> _Your instructions_
Please reproduce each line of the data below exactly as shown.

> _Data shown_
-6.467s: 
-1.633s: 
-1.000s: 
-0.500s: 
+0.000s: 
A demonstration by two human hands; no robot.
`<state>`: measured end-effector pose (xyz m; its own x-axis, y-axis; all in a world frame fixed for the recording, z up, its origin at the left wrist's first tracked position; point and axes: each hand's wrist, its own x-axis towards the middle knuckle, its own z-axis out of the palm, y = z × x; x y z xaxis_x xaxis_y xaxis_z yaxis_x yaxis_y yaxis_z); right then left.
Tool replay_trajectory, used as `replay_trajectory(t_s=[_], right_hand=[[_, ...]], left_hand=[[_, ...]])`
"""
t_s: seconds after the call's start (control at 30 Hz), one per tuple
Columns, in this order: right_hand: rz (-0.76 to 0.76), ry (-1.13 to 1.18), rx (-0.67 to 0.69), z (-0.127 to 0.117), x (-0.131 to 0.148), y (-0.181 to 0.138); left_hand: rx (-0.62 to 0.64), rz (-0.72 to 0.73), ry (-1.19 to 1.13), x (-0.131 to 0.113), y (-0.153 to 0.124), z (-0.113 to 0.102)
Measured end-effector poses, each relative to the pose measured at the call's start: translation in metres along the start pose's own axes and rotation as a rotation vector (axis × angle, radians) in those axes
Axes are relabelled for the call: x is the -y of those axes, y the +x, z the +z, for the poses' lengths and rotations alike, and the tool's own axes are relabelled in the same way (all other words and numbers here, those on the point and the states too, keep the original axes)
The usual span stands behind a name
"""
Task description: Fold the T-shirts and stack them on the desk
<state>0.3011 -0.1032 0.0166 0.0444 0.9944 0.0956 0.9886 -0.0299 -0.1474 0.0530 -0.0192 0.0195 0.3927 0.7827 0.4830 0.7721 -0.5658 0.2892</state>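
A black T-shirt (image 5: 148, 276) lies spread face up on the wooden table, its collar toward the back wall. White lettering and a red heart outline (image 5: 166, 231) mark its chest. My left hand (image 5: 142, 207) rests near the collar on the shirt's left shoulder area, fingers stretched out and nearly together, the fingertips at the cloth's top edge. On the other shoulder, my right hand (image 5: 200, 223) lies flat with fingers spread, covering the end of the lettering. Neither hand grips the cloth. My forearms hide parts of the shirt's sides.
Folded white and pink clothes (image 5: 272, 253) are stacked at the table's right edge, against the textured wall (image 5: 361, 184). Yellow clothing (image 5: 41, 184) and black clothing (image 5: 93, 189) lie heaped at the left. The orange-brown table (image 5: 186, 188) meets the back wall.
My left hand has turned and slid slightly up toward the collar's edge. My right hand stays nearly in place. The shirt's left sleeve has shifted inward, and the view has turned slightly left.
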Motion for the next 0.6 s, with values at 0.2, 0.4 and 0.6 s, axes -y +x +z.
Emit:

> _Problem solution_
-6.467s: 
-1.633s: 
-1.000s: 
-0.500s: 
+0.000s: 
A demonstration by two human hands; no robot.
`<state>`: measured end-effector pose (xyz m; its own x-axis, y-axis; all in a world frame fixed for the recording, z up, its origin at the left wrist's first tracked position; point and axes: each hand's wrist, its own x-axis towards the middle knuckle, its own z-axis out of the palm, y = z × x; x y z xaxis_x xaxis_y xaxis_z yaxis_x yaxis_y yaxis_z); right then left.
Tool replay_trajectory, used as `replay_trajectory(t_s=[_], right_hand=[[_, ...]], left_hand=[[_, ...]])`
"""
t_s: seconds after the call's start (control at 30 Hz), one per tuple
Columns, in this order: right_hand: rz (-0.76 to 0.76), ry (-1.13 to 1.18), rx (-0.67 to 0.69), z (-0.127 to 0.117), x (-0.131 to 0.148), y (-0.181 to 0.138); left_hand: rx (-0.62 to 0.64), rz (-0.72 to 0.73), ry (-1.19 to 1.13), x (-0.131 to 0.113), y (-0.153 to 0.124), z (-0.113 to 0.102)
Measured end-effector poses, each relative to the pose measured at the call's start: translation in metres along the start pose's own axes and rotation as a rotation vector (axis × angle, radians) in those axes
Axes are relabelled for the call: x is the -y of those axes, y the +x, z the +z, for the poses' lengths and rotations alike, and the tool's own axes are relabelled in the same way (all other words and numbers here, those on the point and the states too, keep the original axes)
The usual span stands behind a name
"""
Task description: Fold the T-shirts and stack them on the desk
<state>0.3011 -0.1032 0.0166 0.0444 0.9944 0.0956 0.9886 -0.0299 -0.1474 0.0530 -0.0192 0.0195 0.3927 0.7827 0.4830 0.7721 -0.5658 0.2892</state>
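A black T-shirt (image 5: 148, 276) lies spread face up on the wooden table, its collar toward the back wall. White lettering and a red heart outline (image 5: 166, 231) mark its chest. My left hand (image 5: 142, 207) rests near the collar on the shirt's left shoulder area, fingers stretched out and nearly together, the fingertips at the cloth's top edge. On the other shoulder, my right hand (image 5: 200, 223) lies flat with fingers spread, covering the end of the lettering. Neither hand grips the cloth. My forearms hide parts of the shirt's sides.
Folded white and pink clothes (image 5: 272, 253) are stacked at the table's right edge, against the textured wall (image 5: 361, 184). Yellow clothing (image 5: 41, 184) and black clothing (image 5: 93, 189) lie heaped at the left. The orange-brown table (image 5: 186, 188) meets the back wall.
My left hand has turned and slid slightly up toward the collar's edge. My right hand stays nearly in place. The shirt's left sleeve has shifted inward, and the view has turned slightly left.
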Motion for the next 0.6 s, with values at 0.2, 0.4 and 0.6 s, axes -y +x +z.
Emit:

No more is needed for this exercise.